THE COMMITMENT OF MR. WHALLEY.

Mr. WALPOLE brought up the report of the Select Committee on Privilege, to which had been referred the letter of the Lord Chief Justice to the Speaker informing the House of the commitment of Mr. Whalley, one of its members, for contempt of court. The committee had had before it two orders made by the Court of Queen's Bench in the case of the Queen against Castro. By the first of these orders Mr. G. H.Whalley, then and now one of the members for Peterborough, was ordered to appear in court to answer for his contempt, in writing and printing a letter in the Daily News on the 21st Jan. last. By the second he was adjudged to have been guilty of such contempt, and thereupon ordered to pay a fine of £250, and to be imprisoned in Holloway Gaol until it was paid. The orders with the affidavits and exhibits on which they were

founded were printed in the appendix to the Committee's report.

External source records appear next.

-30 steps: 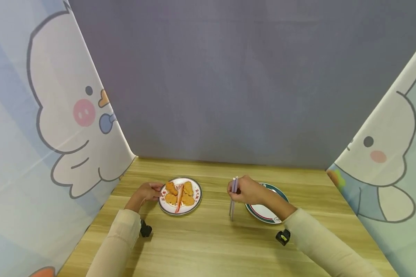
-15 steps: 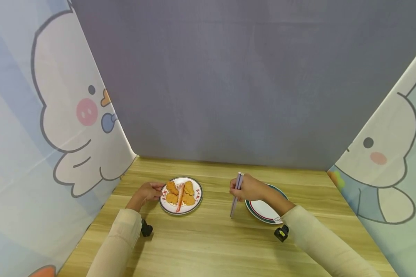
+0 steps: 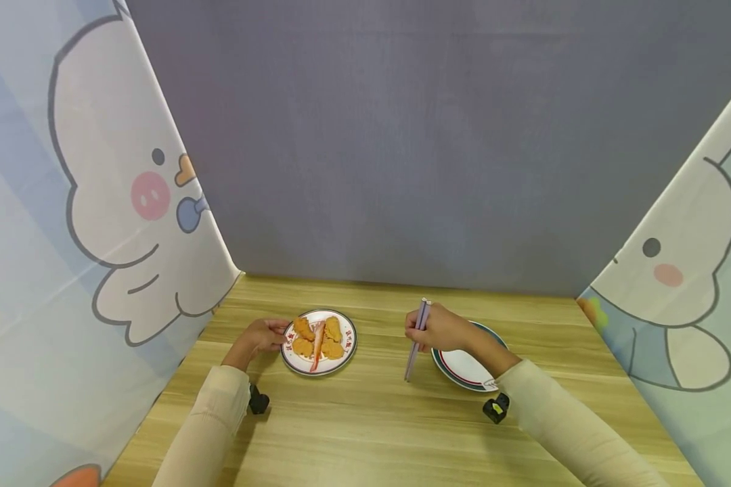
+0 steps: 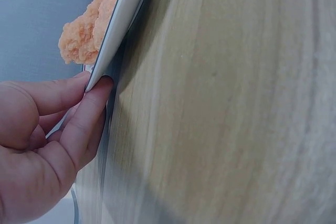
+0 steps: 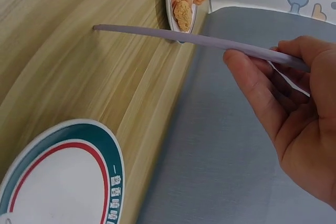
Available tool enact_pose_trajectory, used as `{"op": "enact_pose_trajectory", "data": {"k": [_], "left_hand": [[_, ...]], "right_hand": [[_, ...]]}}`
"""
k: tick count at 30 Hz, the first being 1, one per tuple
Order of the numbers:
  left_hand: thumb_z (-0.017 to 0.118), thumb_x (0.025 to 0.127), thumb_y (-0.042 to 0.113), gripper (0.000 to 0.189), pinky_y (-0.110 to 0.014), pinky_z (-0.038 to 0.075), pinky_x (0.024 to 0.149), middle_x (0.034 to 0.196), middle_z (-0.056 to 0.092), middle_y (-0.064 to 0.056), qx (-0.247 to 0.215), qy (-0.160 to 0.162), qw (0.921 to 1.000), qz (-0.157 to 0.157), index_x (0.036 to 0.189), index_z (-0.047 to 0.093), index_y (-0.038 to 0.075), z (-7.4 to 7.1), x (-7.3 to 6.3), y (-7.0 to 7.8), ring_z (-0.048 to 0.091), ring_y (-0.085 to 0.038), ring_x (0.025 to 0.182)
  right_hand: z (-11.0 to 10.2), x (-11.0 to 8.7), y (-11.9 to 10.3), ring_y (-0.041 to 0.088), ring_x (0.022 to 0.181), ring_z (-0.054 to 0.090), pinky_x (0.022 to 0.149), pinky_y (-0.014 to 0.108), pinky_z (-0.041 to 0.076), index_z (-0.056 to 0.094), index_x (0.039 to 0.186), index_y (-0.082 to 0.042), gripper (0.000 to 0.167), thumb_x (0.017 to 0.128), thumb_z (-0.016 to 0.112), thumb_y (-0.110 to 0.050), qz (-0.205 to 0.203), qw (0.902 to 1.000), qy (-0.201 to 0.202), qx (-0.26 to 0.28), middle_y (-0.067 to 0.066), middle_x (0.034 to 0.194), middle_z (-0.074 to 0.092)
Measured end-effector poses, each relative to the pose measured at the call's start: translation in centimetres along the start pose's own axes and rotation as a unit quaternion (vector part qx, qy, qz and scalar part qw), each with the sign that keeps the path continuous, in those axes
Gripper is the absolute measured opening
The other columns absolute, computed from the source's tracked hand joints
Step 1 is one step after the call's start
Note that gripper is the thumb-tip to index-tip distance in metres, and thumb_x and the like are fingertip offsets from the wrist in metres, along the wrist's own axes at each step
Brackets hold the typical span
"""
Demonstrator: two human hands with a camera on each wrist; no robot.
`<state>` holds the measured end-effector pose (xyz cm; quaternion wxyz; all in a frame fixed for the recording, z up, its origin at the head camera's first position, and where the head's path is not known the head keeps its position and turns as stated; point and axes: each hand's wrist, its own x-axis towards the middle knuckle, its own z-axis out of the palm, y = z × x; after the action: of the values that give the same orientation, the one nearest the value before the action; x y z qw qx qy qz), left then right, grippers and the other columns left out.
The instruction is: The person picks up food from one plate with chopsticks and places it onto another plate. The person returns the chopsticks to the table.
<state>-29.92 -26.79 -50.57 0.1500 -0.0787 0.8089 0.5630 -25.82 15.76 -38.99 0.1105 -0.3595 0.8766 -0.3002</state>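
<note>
In the head view my left hand (image 3: 262, 338) is at the left edge of a small white plate (image 3: 335, 365) with red lettering. Thumb above and fingers beneath, it pinches the rim, as the left wrist view shows. Several golden fried chicken pieces (image 3: 332, 329) and a long pink-and-orange strip (image 3: 317, 348) lie on that plate. My right hand (image 3: 441, 328) holds a pair of pale purple chopsticks (image 3: 423, 314), tips together and pointing down close over the table. In the right wrist view the chopsticks (image 5: 210, 41) look like one line.
Partly under my right forearm in the head view lies a bare white plate (image 3: 466, 368) with a green and red border. Grey cloth (image 3: 402, 169) stands behind the wooden table (image 3: 365, 426). Cartoon-printed cloths (image 3: 122, 223) flank both sides.
My right hand has shifted slightly right and the chopsticks have tilted, their tops leaning further right. My left hand keeps its hold on the food plate.
</note>
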Motion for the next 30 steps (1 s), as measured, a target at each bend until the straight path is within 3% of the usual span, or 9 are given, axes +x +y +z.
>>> {"op": "enact_pose_trajectory", "data": {"k": [5,13,18,26,30], "left_hand": [[0.066,0.089,-0.012,0.048,-0.027,0.059,0.071,0.105,0.066,-0.015,0.011,-0.003,0.9999,0.001,0.136,0.056,-0.012,0.2,-0.3,0.0,0.064,-0.012,0.081],[0.066,0.09,-0.012,0.046,-0.025,0.058,0.069,0.103,0.064,-0.013,0.007,0.001,1.0,-0.002,0.135,0.057,-0.011,0.0,-0.1,0.2,0.063,-0.012,0.079],[0.066,0.089,-0.012,0.047,-0.026,0.059,0.069,0.102,0.065,-0.013,0.004,0.0,1.0,0.0,0.135,0.057,-0.012,0.0,-0.1,0.2,0.063,-0.012,0.078],[0.068,0.09,-0.009,0.048,-0.025,0.058,0.07,0.104,0.064,-0.013,0.009,0.0,0.9999,0.006,0.136,0.056,-0.011,0.0,-0.2,-0.1,0.062,-0.012,0.081],[0.068,0.09,-0.01,0.048,-0.026,0.059,0.07,0.104,0.065,-0.014,0.006,0.003,1.0,0.006,0.136,0.056,-0.011,0.0,-0.3,0.0,0.063,-0.012,0.08]], "right_hand": [[-0.1,-0.1,0.0,0.018,0.057,0.071,0.052,0.027,0.058,0.065,0.083,-0.009,0.019,0.101,0.058,-0.008,-0.011,0.9993,0.022,0.027,0.007,0.068,0.069],[0.2,0.6,0.3,0.022,0.063,0.074,0.055,0.031,0.061,0.065,0.087,-0.002,0.019,0.102,0.056,-0.01,0.015,0.988,0.104,0.113,0.013,0.075,0.069],[1.0,1.4,0.8,0.031,0.066,0.075,0.056,0.037,0.061,0.065,0.091,0.001,0.018,0.103,0.057,-0.01,0.03,0.972,0.15,0.179,0.02,0.077,0.07],[3.1,2.9,1.3,0.016,0.062,0.073,0.056,0.04,0.061,0.063,0.095,0.005,0.016,0.102,0.056,-0.007,0.069,0.9362,0.203,0.279,0.017,0.078,0.07],[4.1,3.5,0.9,0.014,0.061,0.072,0.054,0.034,0.061,0.062,0.099,0.008,0.019,0.103,0.056,-0.009,0.085,0.9214,0.219,0.309,0.012,0.075,0.07]]}}
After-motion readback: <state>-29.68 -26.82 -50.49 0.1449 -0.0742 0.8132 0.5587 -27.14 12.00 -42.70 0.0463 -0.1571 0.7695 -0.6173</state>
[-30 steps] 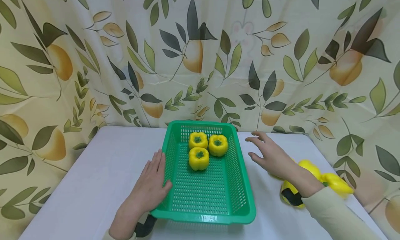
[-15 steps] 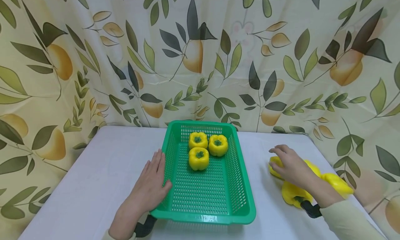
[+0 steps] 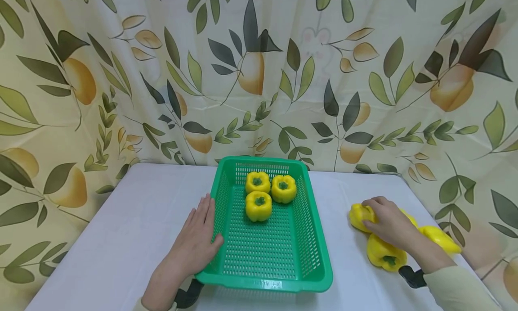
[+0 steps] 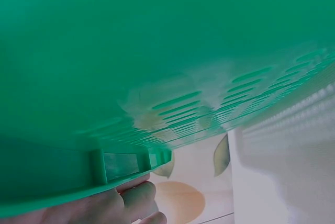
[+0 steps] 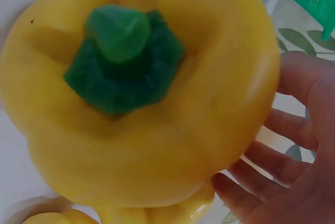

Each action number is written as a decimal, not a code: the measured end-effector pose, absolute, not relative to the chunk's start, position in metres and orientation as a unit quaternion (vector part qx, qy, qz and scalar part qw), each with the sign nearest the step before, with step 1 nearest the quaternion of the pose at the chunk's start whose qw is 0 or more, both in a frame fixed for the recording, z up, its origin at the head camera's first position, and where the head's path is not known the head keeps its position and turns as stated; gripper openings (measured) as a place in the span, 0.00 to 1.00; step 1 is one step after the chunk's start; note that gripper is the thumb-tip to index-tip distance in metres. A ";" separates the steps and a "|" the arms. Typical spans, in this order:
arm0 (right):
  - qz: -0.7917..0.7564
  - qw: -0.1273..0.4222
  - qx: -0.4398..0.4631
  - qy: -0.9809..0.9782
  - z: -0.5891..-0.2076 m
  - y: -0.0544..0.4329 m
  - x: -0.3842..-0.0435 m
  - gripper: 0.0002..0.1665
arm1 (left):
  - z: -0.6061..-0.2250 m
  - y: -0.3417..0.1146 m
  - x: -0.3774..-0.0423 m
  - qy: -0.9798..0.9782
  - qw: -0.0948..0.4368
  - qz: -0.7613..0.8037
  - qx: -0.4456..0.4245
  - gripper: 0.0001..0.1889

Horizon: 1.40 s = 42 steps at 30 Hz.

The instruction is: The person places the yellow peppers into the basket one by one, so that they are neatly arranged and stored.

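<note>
A green plastic basket (image 3: 322, 243) stands on the white table, with yellow bell peppers (image 3: 259, 206) grouped in its far half, stems up. My left hand (image 3: 192, 239) rests along the basket's left side, fingers straight. In the left wrist view, fingertips (image 4: 138, 198) show beneath the basket's rim (image 4: 78, 199). To the right of the basket, my right hand (image 3: 389, 222) holds a yellow bell pepper (image 3: 358, 217) on the table, fingers over its top and thumb on the near side. Another bell pepper (image 3: 386, 254) lies just in front of that hand and fills much of the right wrist view.
More yellow peppers lie at the right, one of them (image 3: 439, 239) beyond my right wrist and another partly hidden by the hand. A curtain (image 3: 279, 77) printed with fruit and leaves hangs behind the table (image 3: 109, 230).
My right hand has moved right and down from beside the basket to the loose peppers, and its fingers have come round one. The left hand and the basket stay put.
</note>
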State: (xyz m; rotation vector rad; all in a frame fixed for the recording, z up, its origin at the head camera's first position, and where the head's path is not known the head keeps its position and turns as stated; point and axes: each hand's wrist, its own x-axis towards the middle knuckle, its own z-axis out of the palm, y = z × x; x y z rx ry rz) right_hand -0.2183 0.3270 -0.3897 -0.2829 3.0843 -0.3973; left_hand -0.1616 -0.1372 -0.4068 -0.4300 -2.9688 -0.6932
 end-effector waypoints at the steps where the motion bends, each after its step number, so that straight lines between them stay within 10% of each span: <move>1: -0.128 0.011 -0.090 0.988 -0.390 0.327 -0.219 0.28 | -0.407 -0.137 -0.162 -0.964 0.029 -0.226 -0.139 0.42; 42: -0.087 0.022 -0.117 0.989 -0.400 0.326 -0.220 0.40 | -0.405 -0.136 -0.161 -0.962 0.034 -0.232 -0.140 0.41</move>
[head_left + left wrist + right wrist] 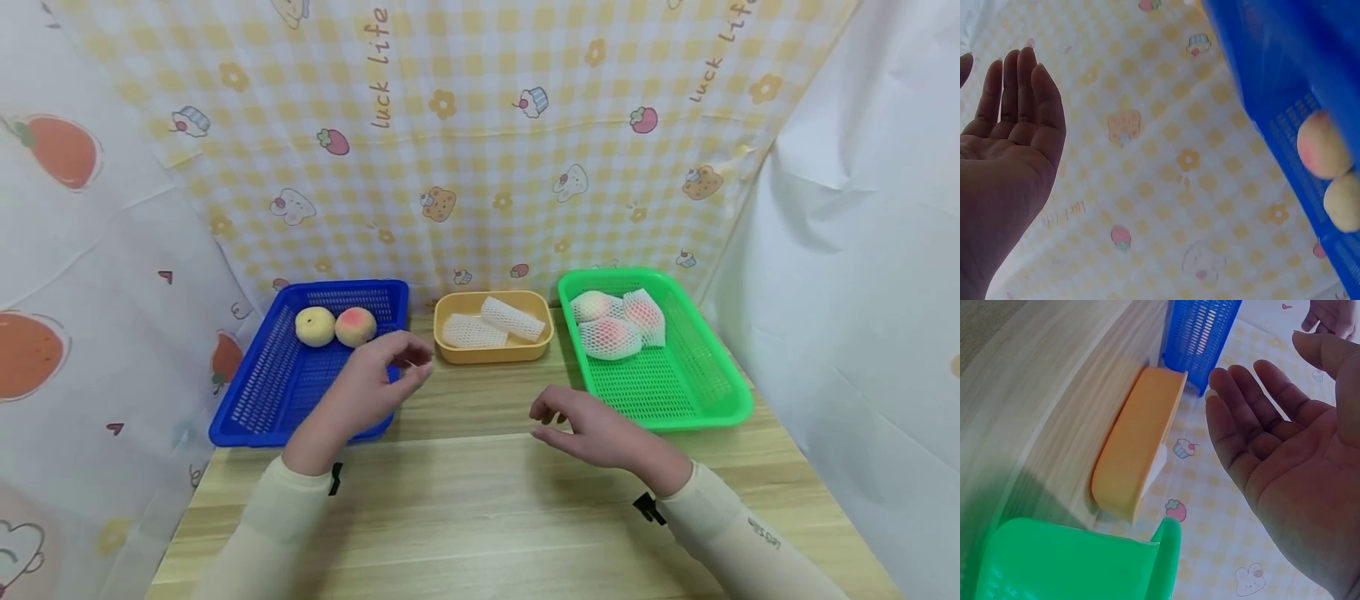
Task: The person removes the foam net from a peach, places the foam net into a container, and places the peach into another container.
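Observation:
My left hand hovers by the right side of the blue basket, its fingers loosely bent and nothing in them. Two peaches lie at the back of that basket: a pale yellow peach and a pink-blushed peach. My right hand is held over the table at the near left of the green basket, also holding nothing, as the right wrist view confirms. Three peaches in white foam nets sit at the back left of the green basket.
Between the baskets stands a yellow-orange container with white foam net sleeves in it. All stand on a wooden table. A checked cloth hangs behind, and white cloth hangs at the sides.

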Demonstrator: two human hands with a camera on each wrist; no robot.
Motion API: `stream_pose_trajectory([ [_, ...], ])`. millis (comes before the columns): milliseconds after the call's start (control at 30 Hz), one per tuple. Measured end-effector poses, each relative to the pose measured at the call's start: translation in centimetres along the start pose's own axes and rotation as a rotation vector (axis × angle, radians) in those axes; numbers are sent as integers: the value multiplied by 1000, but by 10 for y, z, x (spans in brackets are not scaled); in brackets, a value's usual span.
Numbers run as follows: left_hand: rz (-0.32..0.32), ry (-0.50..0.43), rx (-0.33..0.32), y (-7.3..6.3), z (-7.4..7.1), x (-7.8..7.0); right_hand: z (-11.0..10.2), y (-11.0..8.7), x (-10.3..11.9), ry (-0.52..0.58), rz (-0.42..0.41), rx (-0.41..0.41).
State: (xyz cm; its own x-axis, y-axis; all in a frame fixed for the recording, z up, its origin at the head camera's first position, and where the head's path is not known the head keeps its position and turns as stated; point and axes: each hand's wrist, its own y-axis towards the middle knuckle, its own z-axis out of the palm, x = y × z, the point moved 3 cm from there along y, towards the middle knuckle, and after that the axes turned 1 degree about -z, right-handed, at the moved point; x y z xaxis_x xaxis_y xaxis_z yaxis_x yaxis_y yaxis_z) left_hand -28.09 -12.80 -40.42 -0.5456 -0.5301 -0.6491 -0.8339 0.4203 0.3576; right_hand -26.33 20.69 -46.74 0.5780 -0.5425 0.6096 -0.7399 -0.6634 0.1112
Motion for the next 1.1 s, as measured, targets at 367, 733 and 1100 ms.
stream_pose_trajectory([
  [367, 3, -32, 260, -13, 80, 0, 4, 0, -3, -28, 8, -1],
  [733, -27, -58, 289, -18, 92, 2, 7, 0, -4, -8, 10, 0],
  [1100, -50, -3, 287, -22, 92, 4, -5, -4, 1, 5, 23, -30],
])
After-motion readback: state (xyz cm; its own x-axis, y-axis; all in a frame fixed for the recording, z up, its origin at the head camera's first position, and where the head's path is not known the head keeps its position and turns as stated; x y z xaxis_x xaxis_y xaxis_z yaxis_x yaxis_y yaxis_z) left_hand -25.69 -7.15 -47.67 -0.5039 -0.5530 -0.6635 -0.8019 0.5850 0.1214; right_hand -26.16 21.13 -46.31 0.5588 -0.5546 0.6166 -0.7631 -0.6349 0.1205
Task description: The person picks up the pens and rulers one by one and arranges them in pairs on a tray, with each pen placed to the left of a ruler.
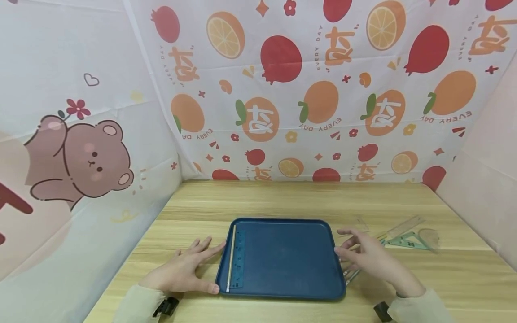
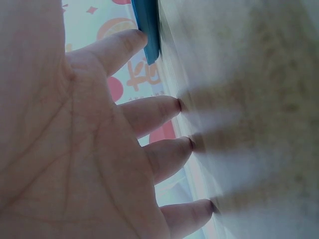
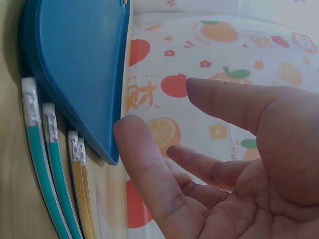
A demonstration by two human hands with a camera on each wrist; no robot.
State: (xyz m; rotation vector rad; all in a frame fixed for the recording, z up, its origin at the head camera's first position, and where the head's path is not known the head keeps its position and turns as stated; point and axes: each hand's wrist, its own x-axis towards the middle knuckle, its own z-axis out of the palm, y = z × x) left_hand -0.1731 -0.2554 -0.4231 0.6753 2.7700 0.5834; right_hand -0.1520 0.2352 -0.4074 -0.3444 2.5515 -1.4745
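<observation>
The right hand (image 1: 371, 256) partly hides teal pencils (image 3: 41, 159) and yellow pencils (image 3: 85, 189) with white erasers, whose lengths also run out of the right wrist view. Past that hand, a faint clear plastic piece (image 1: 360, 223) is hard to make out; a long transparent ruler (image 1: 405, 225), a green plastic set square (image 1: 409, 244) and a clear rounded protractor (image 1: 430, 237) lie close together on the pale wood-grain counter (image 1: 299, 197). These sit between two and three o'clock from the dark blue rectangular tray (image 1: 288, 260), twelve being its far side. Along the tray's nine o'clock side lie a thin pale yellow stick (image 1: 231, 260) and a blue translucent plastic ruler (image 1: 239, 260). At nine, the left hand (image 1: 179, 270) is released, fingers spread wide, one touching the rim, others resting on the counter; its thumb, outside the left wrist view, meets the tray near eight. At three, the right hand's fingers bend loosely, grasping nothing; whether they press the rim or only near it, I cannot tell
</observation>
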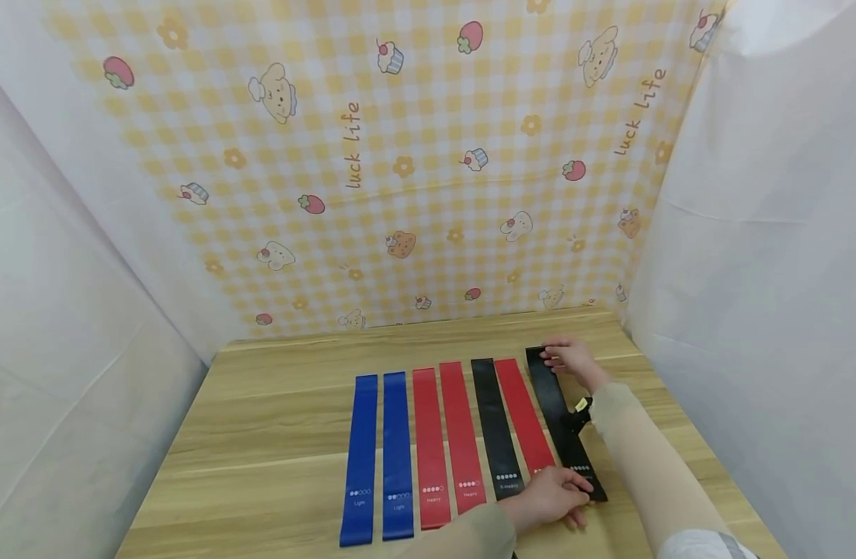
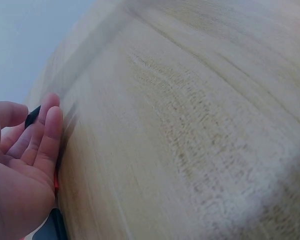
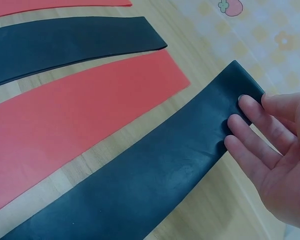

The committee had afforded to Mr. Whalley an opportunity of making such observations on the matter referred to them as he desired to offer, and he had put in a written statement, parts of which appeared to the Committee to be irrelevant to the specific objects of their inquiry, but they had not thought it expedient to omit any of the observations which that gentleman had deemed it essential to place before them. The Committee, in conclusion, having considered the matters referred to them, did not think they were such as to demand the further attention of the House; and they desired also to express their opinion that the Lord Chief Justice had fulfilled his duty in informing the House that one of its members had been committed by the Court of Queen's Bench. (Hear, hear.)

SOLICITORS' JOURNAL.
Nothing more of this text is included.